倉庫として利用しつつ、雑然としたショールームであったり、むきだしのコンクリートのスペースを仕切った事務所であったり、住んでいる人もいた。潮の風と匂いが、あたりを覆っていた。

その一隅に一軒、とても気に入った大衆食堂があった。木造の、コンクリートの床に、例のデコラの安テーブル、30人分ぐらい。

そこに居れば、とにかく、自由で解放的で、いや放埓といったほうがいいかも知れない、気分がよかった。食堂の家族も客も、すばらしかった。

もちろん料理も、いわゆるおかずのたぐいがいろいろあって、安くてうまかった。たしか、ナスの油炒めだか油味噌炒めが人気だったように思う。

食堂は、いつも賑やかだった。作業着の男、安背広の男、高級ブランドのジャケットの男……。

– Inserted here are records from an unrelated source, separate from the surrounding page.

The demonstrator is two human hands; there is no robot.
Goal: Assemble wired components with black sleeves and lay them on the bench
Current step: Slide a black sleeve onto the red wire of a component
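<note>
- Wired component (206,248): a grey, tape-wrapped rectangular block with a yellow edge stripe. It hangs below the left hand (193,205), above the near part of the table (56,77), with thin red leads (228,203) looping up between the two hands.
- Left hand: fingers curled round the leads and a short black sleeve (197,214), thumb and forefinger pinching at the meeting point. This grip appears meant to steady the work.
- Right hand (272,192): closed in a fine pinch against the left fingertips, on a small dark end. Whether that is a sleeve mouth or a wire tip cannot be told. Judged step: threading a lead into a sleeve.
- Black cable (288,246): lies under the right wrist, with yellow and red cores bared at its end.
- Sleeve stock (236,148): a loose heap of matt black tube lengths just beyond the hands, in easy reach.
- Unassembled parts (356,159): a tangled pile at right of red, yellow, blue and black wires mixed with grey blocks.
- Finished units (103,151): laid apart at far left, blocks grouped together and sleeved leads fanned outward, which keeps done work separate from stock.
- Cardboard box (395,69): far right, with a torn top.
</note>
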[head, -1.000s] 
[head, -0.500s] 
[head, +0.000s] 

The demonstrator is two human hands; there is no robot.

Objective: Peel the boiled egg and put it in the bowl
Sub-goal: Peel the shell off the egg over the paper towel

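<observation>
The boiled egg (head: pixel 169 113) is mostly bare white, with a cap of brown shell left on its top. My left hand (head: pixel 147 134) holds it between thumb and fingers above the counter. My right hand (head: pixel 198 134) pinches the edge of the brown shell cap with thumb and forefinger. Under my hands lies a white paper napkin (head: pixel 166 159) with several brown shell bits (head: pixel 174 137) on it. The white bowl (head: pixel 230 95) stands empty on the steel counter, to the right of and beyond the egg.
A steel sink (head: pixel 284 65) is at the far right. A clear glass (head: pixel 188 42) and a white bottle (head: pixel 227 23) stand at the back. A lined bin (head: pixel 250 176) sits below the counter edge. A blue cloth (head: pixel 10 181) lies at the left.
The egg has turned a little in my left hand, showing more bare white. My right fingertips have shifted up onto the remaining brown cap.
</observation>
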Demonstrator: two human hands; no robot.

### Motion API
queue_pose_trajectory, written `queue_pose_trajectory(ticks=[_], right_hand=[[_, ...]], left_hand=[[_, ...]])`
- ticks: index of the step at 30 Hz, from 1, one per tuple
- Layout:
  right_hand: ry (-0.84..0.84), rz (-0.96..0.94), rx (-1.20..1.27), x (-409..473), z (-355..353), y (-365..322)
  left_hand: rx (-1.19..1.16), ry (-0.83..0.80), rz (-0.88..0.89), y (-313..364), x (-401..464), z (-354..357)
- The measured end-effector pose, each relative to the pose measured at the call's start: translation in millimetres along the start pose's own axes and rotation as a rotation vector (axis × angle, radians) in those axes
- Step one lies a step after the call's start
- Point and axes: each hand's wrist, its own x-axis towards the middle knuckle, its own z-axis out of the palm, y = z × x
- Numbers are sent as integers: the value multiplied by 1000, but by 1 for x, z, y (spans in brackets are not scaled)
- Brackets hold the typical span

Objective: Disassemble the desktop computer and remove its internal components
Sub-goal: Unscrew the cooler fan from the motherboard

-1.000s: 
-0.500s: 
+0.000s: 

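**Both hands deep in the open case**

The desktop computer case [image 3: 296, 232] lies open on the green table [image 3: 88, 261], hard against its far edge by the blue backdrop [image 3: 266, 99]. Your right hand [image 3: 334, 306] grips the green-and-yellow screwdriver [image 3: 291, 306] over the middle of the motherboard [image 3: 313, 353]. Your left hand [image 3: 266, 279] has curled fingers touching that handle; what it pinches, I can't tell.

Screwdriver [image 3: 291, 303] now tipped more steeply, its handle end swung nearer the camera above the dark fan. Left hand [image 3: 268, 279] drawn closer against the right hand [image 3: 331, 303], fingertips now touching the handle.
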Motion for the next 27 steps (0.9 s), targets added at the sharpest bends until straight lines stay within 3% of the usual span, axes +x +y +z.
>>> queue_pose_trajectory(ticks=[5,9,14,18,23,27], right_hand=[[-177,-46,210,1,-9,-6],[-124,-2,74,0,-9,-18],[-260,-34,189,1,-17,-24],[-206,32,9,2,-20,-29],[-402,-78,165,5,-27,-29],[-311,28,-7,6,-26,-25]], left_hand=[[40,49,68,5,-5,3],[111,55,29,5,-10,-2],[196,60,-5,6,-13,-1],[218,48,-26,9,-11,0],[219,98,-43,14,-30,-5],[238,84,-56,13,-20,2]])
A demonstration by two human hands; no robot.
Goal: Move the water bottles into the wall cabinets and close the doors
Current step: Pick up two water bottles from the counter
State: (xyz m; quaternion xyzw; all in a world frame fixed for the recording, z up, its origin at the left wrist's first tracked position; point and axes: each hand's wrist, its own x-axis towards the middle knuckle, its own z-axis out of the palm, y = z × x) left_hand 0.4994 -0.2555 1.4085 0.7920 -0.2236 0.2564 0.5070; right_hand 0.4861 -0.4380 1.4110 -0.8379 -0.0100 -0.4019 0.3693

男たちは、みな快活で陽気で、だがどことなく憂いがあり、眼が抜け目なく輝き計算高そうで、ひとくせもふたくせもありそうでいて、だらしなく素朴で、せかせかしているのに時間を忘れて話に興じ、大声で笑い、粗野なようでいて底知れぬ教養を言葉の端はしに感じさせる。

ま、そんな風で、ま、ひとことで言えば、アクティブ。ま、独自な匂いをプンプン発散させている男たちが多かった。ま、うん、食堂の家族も同じような雰囲気だった。ま、とにかくだ、この地域以外では、あまり見かけない、個性的な人たちが、たくさんいたのである。

おれは都会の「港町」というのを詳しく知らないのだが、この地域こそ東京のなかの港町だったのかも知れない。

そこには東京を厚く重く覆うサラリマーン文化とはちがう空気があった。山の手でもなく下町でもなく。まだ東京は多様な文化を内包できる都市だという、片鱗を見せていたといえるだろう。

その大衆食堂で、てきとうなおかずで昼間から酒を飲み、とらぬタヌキの皮算用の「ビジネス」をするということをやっていた時期があった。そういう話に、うってつけの場所だった。80年代の半ばぐらいまでだろう。

正直に言うと、そのころは、この玉家食堂には、まったく入る気がしなかった。なんというか、前を通って、「あるな」という感じだけで、やりすごしていたのである。

10年近くの歳月が流れ、1995年の『大衆食堂の研究』に、その倉庫街のなかの大衆食堂のことを書こうと思って行ったときだ。すでにそこらじゅうは破壊の最中だった。そして、この玉家食堂だけが、かつてのこの地域の面影を地上にとどめているにすぎなかった。

そのとき、初めて、玉家食堂に入ったのである。たしか、そこのオススメ品だった、ハンバーグライスを食べたような記憶がある。

それから2、3年たち、そういえば玉家食堂もなくなるかも知れない写真を撮っておこうと思い立ち、撮りに行った。すでに完成した新しいビルがあって、さらに地上高くクレーンがそびえ、ひっきりなしに動いていた。

倉庫街は、画一的文化が主役の洒落たビル街に変わった。

あの個性的で魅力的な男たちは、どこへ行ったのだろうか。

大衆食堂の歴史は地域の人びとの歴史にほかならない。